• **Directions**: The reply should contain the full listing exactly as written and no pictures at all.

• **Provided data**:

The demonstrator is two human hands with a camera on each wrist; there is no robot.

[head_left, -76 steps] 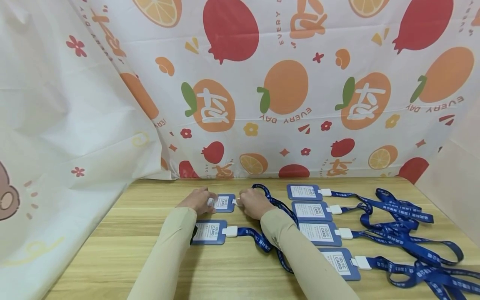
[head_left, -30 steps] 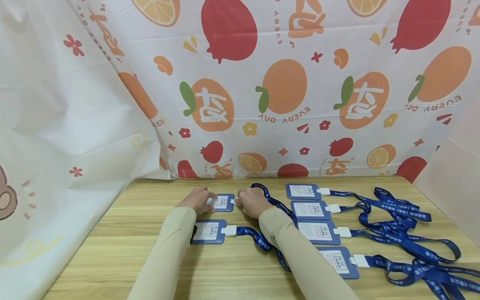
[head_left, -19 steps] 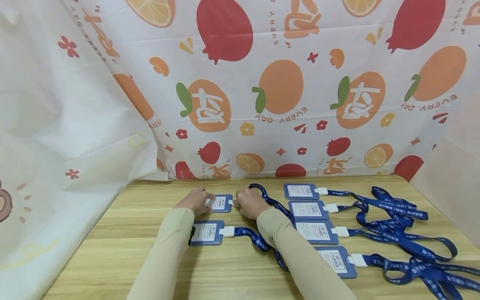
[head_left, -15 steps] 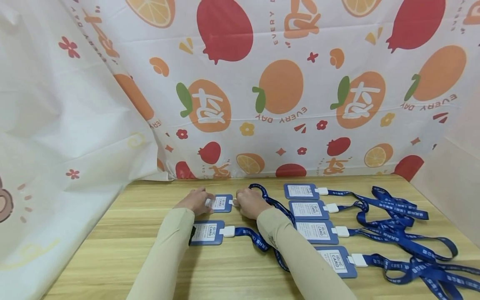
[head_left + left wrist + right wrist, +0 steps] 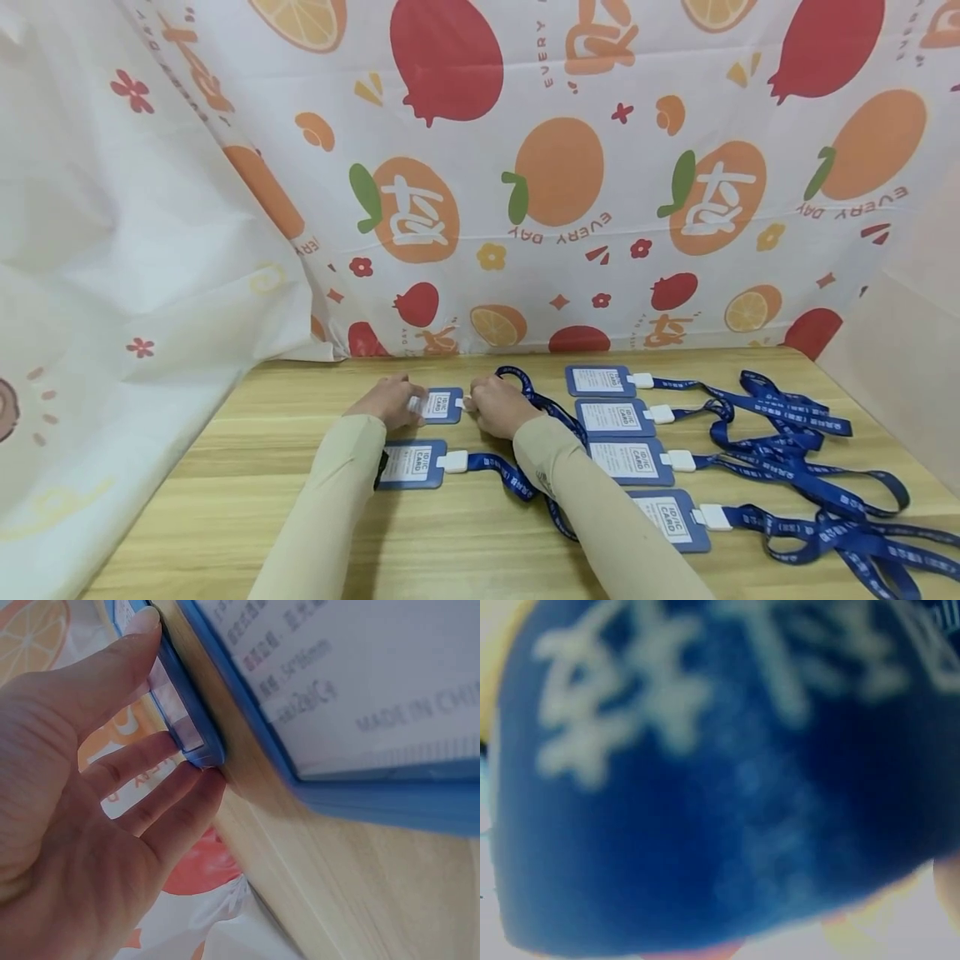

• **Result of this exercise**:
The demonstrator is two human hands with a camera on each wrist; there is no robot.

[head_left, -76 steps] 
[head_left, -30 steps] 
[head_left, -19 steps] 
[head_left, -15 steps] 
[head_left + left wrist + right wrist, +0 steps] 

Above is the complete output.